Oct. 17, 2011
By Daniel Roth
Running is all about the struggle for personal improvement. You end up physically racing against others in competition, but the real battle comes before that in training. Joey Bywater, a junior on the Cross Country and Track and Field teams understands that "to be good you have to exhaust yourself."
True runners live for this constant battle; it's what gets them going and makes it all worth it. For most people the arduous pattern of pushing yourself beyond your physical limits only to do the same thing even harder the next day seems like punishment, but that isn't the case for Bywater.
"It's fun getting to a new point where you're excited to test yourself and just see if you've gotten better," says Bywater, "that's what I like, just trying to get to new levels."
Bywater started running competitively his freshman year at Lake Stevens High School for track season and this lifestyle has brought him success ever since. During his first year at Lake Stevens he broke many of the school's freshman track records.
"I was thinking about playing football the next year," Bywater admitted, "but after that track season I decided I should probably run instead."
That decision proved to be the right one. Bywater enjoyed tremendous success during his high school career including being Washington State 4A Cross Country runner-up as a junior in 2006, winning the Washington 4A State Track title at 3200-meters in 2006 and 2007, and the 1600-meter state title in 2007 among other personal accolades. His success in high school got the Huskies' attention and on his recruiting visit Bywater fell in love with what he saw.
"On my recruiting trip, (UW) stood alone. The feeling of hanging out with the guys here and (Head Coach Greg Metcalf) and just hanging around the facilities," Bywater says were big factors in his decision to run at UW. "The time during my trip was really fun and it just felt like a place where I wanted to be."
Bywater was immediately thrown into the fire. During his first year running for the Huskies Bywater faced a huge test against premier competition. At the Pac-10 meet he found himself racing against two Olympians: Galen Rupp and Andrew Wheating of Oregon University.
"It was really cool," said Bywater, who just a year before was competing against other local high school athletes, "to go from running in high school to running with literally some of the best in the world."
Facing such elite competition at the collegiate level requires a lot more training at much higher levels. Over the last few years Bywater has been able to grow a lot as a runner because of his commitment to excel in this new environment.

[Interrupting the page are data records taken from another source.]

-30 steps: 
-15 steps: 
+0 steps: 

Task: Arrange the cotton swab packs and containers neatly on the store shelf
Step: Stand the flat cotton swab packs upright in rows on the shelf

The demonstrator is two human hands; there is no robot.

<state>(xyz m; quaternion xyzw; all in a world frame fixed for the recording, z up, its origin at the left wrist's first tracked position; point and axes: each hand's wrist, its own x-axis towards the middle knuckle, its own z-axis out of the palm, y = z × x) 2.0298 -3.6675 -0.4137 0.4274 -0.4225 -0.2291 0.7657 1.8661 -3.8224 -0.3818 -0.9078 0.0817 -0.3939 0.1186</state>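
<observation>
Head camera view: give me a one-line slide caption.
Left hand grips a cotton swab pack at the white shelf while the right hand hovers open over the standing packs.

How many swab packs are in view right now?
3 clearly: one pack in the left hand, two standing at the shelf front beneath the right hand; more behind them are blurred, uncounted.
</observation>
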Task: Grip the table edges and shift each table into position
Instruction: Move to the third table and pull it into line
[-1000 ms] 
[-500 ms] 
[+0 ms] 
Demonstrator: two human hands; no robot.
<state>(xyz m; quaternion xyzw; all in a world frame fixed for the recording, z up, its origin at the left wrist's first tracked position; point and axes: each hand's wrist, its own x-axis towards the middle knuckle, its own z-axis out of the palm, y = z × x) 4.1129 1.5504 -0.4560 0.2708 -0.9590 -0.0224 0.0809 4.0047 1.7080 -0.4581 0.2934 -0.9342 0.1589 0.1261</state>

"In high school you usually have plenty of time to rest and there's a bigger offseason. But here it's like one long season," Bywater says about the changes and challenges that come with being a collegiate Track and Cross Country runner, "my freshman year I felt beat up all the time, as opposed to this year. I can run hard every day. I can run 80 miles a week and still feel like my energy levels are still pretty high."
College distance running truly is one long season. The cross country season takes place in the fall and ends in late November, the indoor track season starts at the beginning of winter and finishes with the Indoor National Championships in March and the outdoor season is after that in spring culminating this year with the Outdoor National Championships June 6-9 in Des Moines, Iowa.
Unfortunately, injuries have slowed him down a bit during his time as a Husky. He suffered a stress related injury to his foot that prevented him from running for eight weeks. This took a huge physical toll because he was unable to maintain his training regimen, but the psychological impact was just as powerful.
Bywater has since recovered physically from the foot injury but it's taken longer to get back mentally. He says that after an injury like that, "it's really hard to get your confidence back and get excited. That injury was a long time ago but I feel like I really haven't been myself until now. My confidence is up and I'm really excited to test myself again."
He looked to be back to his old self on the track last year, making the Pac-10 final at 1,500-meters for the second time and advancing to the NCAA quarterfinals, where he finished 19th in the West. The top-12 finishers advanced on to the NCAA final site. This year Bywater doesn't want to get close to nationals like he did last year, he wants to be there himself. And he expects to be there. Bywater is eager to succeed in all three seasons, and as UW's top runner so far this fall, he has proven he can handle the long distances, but his main focus is outdoor track. He will not look past cross country and the indoor season, but his long term focus is the outdoor season at the end of the school year. That's where Bywater wants to prove himself most.
"Now that I'm healthy I want the expectation to always be to make it to nationals." Bywater confidently, "my goal is rather than being on the edge, to take that step over it and be one of the guys that makes the finals and makes it to nationals."
And just making it to nationals isn't enough for Bywater; he wants to score points at nationals and finish in the top eight.
During last year's indoor track season, Bywater missed a 4-minute mile by 0.53 seconds. Running a mile in 4:00.53 is impressive but it's not good enough for Bywater. This illustrates Bywater's self-made challenge for this year and next: to make the jump from good to great, from doing well to doing something that gets you remembered. And he doesn't just want to shave that pesky 0.53 seconds off of his time, he wants to plow through the 4-minute mark and eclipse it by at least a couple of seconds.
Bywater knows that it will require an ever-increasing amount of work to achieve his lofty personal and team goals during the rest of his time at UW, but that doesn't scare him. He's a self-proclaimed "track guy" so there is no doubt he'll cherish the long and difficult journey to the top that comes with being a successful runner.